La publicación del Decreto Supremo 5515 abrió un nuevo frente de controversia política e institucional en Bolivia. La norma, aprobada por el Órgano Ejecutivo, introduce la posibilidad de que el presidente del Estado ejerza sus atribuciones constitucionales mediante medios tecnológicos cuando se encuentre fuera del territorio nacional. El alcance de la disposición, su oportunidad y sus efectos inmediatos provocaron un rechazo público de exautoridades nacionales y actuales legisladores, quienes advirtieron que la medida afecta principios básicos del orden constitucional.
El decreto modifica el Decreto Supremo 4857, que regula la organización del Órgano Ejecutivo, e incorpora de forma expresa la opción de ejercicio remoto de las competencias previstas en el artículo 172 de la Constitución Política del Estado.
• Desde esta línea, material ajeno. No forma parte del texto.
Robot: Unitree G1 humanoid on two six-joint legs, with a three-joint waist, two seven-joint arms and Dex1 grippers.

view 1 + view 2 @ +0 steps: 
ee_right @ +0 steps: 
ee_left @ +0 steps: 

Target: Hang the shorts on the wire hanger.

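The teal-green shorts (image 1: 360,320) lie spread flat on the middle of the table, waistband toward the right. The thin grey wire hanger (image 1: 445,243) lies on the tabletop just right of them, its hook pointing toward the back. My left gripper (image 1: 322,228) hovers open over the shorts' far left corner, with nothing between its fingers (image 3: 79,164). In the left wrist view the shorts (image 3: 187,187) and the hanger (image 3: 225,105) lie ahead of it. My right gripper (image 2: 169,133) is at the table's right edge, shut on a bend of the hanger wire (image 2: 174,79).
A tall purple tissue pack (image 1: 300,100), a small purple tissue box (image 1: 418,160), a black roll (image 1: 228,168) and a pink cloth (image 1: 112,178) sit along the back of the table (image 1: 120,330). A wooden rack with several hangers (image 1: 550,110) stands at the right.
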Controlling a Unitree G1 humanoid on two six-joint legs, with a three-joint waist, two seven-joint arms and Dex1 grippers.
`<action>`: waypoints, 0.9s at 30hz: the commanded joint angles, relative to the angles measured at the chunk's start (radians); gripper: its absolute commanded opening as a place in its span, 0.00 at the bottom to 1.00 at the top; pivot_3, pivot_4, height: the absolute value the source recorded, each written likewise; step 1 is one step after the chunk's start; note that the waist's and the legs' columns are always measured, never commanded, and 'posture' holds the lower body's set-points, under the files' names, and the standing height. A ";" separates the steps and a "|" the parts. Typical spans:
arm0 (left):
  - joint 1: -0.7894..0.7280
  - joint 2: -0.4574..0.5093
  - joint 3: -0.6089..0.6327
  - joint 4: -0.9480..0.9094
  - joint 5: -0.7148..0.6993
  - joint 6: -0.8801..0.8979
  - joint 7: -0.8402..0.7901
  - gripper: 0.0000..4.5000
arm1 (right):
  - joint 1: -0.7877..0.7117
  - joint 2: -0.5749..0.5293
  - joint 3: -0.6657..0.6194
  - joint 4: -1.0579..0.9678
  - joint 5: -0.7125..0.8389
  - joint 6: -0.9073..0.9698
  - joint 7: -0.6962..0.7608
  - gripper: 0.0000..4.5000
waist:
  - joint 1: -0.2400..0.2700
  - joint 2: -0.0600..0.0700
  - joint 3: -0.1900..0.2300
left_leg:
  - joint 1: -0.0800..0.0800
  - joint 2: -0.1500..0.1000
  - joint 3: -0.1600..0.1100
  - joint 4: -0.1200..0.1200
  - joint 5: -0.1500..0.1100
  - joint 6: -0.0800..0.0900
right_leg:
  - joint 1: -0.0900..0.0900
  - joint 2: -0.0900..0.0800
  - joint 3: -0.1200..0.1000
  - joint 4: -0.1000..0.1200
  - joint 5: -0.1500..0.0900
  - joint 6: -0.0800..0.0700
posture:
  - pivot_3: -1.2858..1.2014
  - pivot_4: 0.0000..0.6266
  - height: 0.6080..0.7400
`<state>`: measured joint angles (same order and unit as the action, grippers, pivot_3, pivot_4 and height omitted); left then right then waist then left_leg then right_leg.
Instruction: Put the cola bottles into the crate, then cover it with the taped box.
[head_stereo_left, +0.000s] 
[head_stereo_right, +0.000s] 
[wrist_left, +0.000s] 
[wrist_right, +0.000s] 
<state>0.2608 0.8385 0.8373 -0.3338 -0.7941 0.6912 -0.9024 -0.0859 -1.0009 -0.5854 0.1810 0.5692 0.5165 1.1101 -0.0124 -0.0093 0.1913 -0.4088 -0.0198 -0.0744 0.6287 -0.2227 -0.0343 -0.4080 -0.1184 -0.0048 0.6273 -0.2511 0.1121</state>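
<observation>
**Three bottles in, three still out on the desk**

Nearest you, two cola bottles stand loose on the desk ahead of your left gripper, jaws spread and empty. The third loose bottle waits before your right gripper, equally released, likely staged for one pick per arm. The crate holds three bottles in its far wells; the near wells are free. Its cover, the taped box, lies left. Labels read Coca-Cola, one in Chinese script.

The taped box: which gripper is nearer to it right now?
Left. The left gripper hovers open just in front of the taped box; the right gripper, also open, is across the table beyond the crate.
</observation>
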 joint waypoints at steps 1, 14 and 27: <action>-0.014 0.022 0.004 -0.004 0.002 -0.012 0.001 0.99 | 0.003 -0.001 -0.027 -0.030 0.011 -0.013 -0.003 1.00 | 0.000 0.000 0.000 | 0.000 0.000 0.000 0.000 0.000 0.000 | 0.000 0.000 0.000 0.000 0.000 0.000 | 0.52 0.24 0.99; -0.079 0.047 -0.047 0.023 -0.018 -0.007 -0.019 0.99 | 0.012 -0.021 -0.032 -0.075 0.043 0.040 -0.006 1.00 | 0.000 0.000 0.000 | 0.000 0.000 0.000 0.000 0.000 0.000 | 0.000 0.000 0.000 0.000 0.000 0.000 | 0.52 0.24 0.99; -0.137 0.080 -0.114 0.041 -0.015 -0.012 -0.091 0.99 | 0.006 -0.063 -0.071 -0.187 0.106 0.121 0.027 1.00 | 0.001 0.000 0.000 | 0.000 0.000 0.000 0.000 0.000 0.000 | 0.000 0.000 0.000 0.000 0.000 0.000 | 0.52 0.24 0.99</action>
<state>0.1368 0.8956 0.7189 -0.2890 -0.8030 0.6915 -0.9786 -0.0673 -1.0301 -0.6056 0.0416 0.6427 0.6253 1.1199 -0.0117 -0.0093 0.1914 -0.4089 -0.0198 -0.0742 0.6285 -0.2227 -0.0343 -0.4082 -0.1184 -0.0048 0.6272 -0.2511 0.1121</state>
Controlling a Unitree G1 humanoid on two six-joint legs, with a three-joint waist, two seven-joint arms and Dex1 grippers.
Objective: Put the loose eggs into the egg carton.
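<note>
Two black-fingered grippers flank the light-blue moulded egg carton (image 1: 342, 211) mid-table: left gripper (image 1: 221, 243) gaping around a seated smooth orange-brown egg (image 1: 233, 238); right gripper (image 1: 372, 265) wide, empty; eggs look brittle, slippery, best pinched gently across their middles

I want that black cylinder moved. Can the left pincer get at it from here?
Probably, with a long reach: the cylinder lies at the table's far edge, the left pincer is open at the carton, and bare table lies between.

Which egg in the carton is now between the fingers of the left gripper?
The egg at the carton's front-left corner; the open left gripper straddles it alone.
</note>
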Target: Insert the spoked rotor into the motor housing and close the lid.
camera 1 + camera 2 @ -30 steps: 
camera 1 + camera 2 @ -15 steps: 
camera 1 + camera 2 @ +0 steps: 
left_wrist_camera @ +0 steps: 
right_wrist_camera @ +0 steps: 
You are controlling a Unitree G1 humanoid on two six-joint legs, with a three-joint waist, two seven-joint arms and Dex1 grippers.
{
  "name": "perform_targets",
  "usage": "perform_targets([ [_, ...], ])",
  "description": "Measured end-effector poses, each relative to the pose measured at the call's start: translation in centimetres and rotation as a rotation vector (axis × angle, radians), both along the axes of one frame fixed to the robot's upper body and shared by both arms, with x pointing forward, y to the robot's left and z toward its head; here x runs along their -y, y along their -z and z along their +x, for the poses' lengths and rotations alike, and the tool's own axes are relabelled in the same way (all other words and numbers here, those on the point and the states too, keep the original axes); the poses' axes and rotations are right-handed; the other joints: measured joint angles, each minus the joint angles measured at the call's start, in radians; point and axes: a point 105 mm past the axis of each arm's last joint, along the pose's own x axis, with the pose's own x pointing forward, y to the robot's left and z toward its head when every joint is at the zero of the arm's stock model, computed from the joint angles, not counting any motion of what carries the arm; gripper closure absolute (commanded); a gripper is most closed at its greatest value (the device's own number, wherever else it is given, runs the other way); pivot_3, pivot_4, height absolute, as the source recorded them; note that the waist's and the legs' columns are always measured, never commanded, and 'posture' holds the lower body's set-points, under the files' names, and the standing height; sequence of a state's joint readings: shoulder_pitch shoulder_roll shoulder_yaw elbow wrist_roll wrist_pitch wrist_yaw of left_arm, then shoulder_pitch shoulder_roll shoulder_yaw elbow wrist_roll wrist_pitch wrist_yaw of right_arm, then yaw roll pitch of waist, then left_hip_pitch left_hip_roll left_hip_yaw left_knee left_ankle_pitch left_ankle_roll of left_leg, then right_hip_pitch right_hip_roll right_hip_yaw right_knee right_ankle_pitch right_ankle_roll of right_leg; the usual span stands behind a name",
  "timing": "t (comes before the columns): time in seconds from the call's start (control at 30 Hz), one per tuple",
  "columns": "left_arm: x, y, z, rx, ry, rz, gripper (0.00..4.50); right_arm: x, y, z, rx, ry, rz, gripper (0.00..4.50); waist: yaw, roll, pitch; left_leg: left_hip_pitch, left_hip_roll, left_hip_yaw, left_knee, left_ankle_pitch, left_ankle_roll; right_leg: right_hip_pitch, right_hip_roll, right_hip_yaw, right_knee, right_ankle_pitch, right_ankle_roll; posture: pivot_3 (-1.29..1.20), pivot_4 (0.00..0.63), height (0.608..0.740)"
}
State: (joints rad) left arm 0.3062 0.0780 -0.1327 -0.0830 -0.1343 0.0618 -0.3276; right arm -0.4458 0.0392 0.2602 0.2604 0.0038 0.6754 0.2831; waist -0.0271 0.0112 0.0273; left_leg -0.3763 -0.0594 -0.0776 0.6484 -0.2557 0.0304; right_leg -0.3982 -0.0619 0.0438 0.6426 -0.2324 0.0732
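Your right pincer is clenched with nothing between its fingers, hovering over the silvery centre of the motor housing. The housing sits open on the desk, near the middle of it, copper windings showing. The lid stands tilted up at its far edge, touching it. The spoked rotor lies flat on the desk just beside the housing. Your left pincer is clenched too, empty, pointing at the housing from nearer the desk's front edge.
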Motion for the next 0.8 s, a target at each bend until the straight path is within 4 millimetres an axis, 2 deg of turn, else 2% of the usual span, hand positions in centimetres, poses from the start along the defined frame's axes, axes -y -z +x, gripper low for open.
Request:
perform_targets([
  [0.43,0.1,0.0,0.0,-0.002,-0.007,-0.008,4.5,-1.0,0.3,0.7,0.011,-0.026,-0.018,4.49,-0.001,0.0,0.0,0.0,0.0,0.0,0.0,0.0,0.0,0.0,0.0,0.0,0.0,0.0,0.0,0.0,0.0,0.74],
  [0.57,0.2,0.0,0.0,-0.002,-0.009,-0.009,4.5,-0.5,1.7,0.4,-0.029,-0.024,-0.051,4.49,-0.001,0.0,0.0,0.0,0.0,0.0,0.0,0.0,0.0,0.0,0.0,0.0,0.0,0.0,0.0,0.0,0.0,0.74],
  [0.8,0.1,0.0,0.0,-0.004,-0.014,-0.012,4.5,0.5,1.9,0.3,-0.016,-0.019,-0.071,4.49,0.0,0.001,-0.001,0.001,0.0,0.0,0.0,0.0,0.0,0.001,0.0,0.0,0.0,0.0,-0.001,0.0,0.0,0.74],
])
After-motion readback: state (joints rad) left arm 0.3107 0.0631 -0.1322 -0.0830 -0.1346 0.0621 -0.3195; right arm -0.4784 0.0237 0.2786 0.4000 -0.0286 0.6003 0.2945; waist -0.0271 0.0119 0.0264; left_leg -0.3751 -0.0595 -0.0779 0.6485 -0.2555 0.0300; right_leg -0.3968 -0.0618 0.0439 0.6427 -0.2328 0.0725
De acuerdo con el texto normativo, el uso de tecnologías de la información permitiría que el presidente continúe tomando decisiones y firmando actos administrativos aun en ausencia física del país.
Las críticas no tardaron en aparecer. El expresidente Eduardo Rodríguez Veltzé expresó su desacuerdo señalando que la coordinación y cooperación entre los órganos del poder público son pilares de la organización estatal y que sus titulares están obligados a respetarlos por encima de diferencias personales o políticas. A su juicio, la norma representa un despropósito que escala las tensiones entre presidente y vicepresidente mediante una medida de constitucionalidad debatible, lo que, según afirmó, amerita un mayor sentido de responsabilidad en el ejercicio de la función pública.
En la misma línea, el exdiputado Gonzalo Barrientos sostuvo que autorizar al presidente a gobernar a distancia expone y profundiza tensiones dentro del Órgano Ejecutivo. Barrientos observó que el Decreto Supremo 5515 responde a una decisión política marcada por diferencias internas entre el presidente Rodrigo Paz Pereira y el vicepresidente Edmand Lara, una situación que, en su criterio, no debió derivar en una disposición inédita que, advirtió, será objeto de análisis en la historia democrática del país.
Desde otra perspectiva crítica, el exministro Freddy Alejandro Vidovic Falch afirmó que el decreto presenta una manifiesta inconstitucionalidad al intentar reducir las funciones constitucionales del vicepresidente del Estado. Vidovic alertó que la norma implica una nueva forma de usurpación de competencias vicepresidenciales, esta vez en favor del Ministro de la Presidencia, José Luis Lupo, una autoridad que no fue electa por voto popular y que, por tanto, no representa de manera directa la voluntad ciudadana.
Vidovic añadió que el Decreto Supremo 5515 no solo vulnera el orden constitucional, sino que también desnaturaliza el diseño institucional del Órgano Ejecutivo y altera el equilibrio de funciones establecido por la Constitución. Desde su análisis, la concentración de decisiones estratégicas en una figura sin legitimidad democrática directa termina debilitando al propio presidente, al erosionar la arquitectura institucional que sostiene el ejercicio del poder ejecutivo.
Las observaciones también alcanzaron al ámbito legislativo. El senador Leonardo Roca calificó la situación como de “extrema gravedad institucional” y afirmó que la norma presenta serias observaciones de constitucionalidad. En su pronunciamiento público, Roca advirtió que disposiciones de esta naturaleza pueden sentar precedentes delicados para el funcionamiento del Estado y la relación entre sus principales autoridades.
El Gobierno, por su parte, defendió la aprobación del decreto argumentando que la medida busca mejorar la eficacia administrativa, fortalecer la coordinación interinstitucional y brindar seguridad jurídica tanto a la ciudadanía como a la comunidad internacional. Desde el Ejecutivo se sostiene que el Estado no se paraliza por la ausencia física del presidente y que las herramientas tecnológicas permiten garantizar la continuidad de la gestión pública.
El contexto inmediato de la norma está vinculado al viaje del presidente Rodrigo Paz Pereira a Suiza, donde participará en el World Economic Forum Annual Meeting 2026, programado del 19 al 23 de enero en Davos-Klosters. Durante ese periodo, se confirmó que el vicepresidente Edmand Lara asumirá de manera temporal la Presidencia del país, conforme a la práctica institucional vigente hasta ahora.
No obstante, el propio decreto establece que, en caso de imposibilidad de utilizar medios tecnológicos, el presidente deberá comunicar de forma expresa y por escrito a la Vicepresidencia las acciones que deberán ejecutarse durante la suplencia temporal. Esta suplencia, precisa la norma, se interrumpe automáticamente con el retorno del mandatario al territorio nacional.